The Web and the law

HOLLYWOOD STUDIOS filed lawsuits last week accusing 286 people of sharing movies online without permission. The point of the latest claims, as with the hundreds that preceded them, was twofold: to punish those who violate a copyright, and to educate the public at large about the legal boundaries of downloading.

As an educational tool, this type of lawsuit leaves something to be desired. Only a fraction of the people sharing songs and movies online illegally are sued, dulling the deterrent effect. At the same time, because so many claims have been filed (more than 13,000 by the movie and music industries since September 2003), they no longer attract much attention. Another problem is that studios and labels do not know the identity of a defendant when they start pressing a claim; the lawsuit eventually lands on the person whose Internet account was linked to pirated files. As a result, defendants have included such crowd-pleasers as a 12-year-old girl, several grandparents and at least one dead person.

The resulting publicity hasn't garnered much sympathy for the labels or their cause. And critics of the lawsuits are right to argue that such actions aren't a long-term solution to the rampant piracy that the Internet enables. (Their argument that content providers are abusing copyright law to prevent fair use is a harder case to make, but worth hearing.) Entertainment companies need to find more effective ways to boost respect for copyrights while embracing the new technology to satisfy demand.

Nevertheless, there are a couple of important principles that the lawsuits advance, however fitfully.

First, they show that the right way to protect copyrights is to focus on people who are violating them, not on the public at large. By contrast, some of the major record companies are also trying to combat piracy by switching to CD technology that resists copying even for legal purposes. This approach forces restrictions on all CD buyers in the name of stopping abuses by an unknown fraction of music fans.

Second, the suits drive home the point that paying $40 a month for high-speed Internet access does not entitle users to free copies of everything they might want. Unfortunately, that point is still lost on many people, especially young people. Numerous defendants have been parents who either ignored or tolerated what their kids were doing on file-sharing networks, only to find themselves paying a premium for the hundreds of bootlegged songs stored on a family computer. (The labels typically demand $3,750 to $4,500 to settle a case, although copyright law allows them to seek up to $150,000 per illegal copy.)

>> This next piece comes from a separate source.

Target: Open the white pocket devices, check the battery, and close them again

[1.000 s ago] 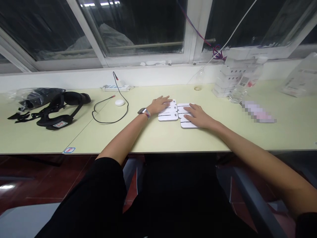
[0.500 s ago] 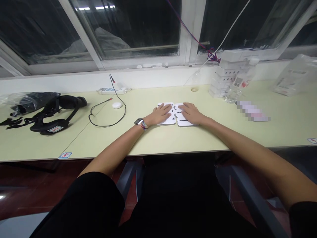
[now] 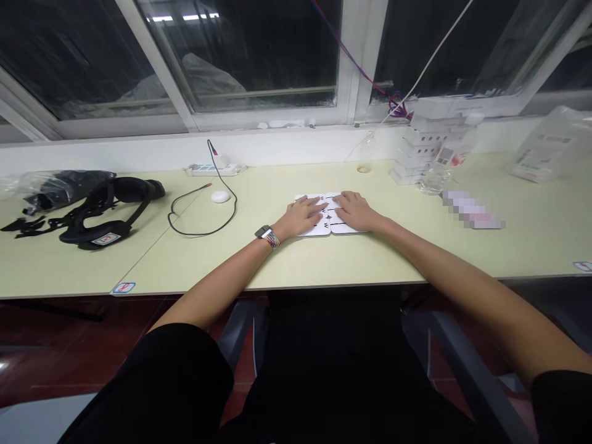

Clearly, these lawsuits inflict some collateral damage, not just on the industry but on notions of fair play and the law. When huge media conglomerates sue thousands of individual Internet users, they fuel the argument that copyright law is just a tool for the powerful, not a means to improve society by encouraging creativity and innovation. But like anyone else, the studios are entitled to defend their rights. You can lament how blunt the instrument is, but you can't fault Hollywood for using it.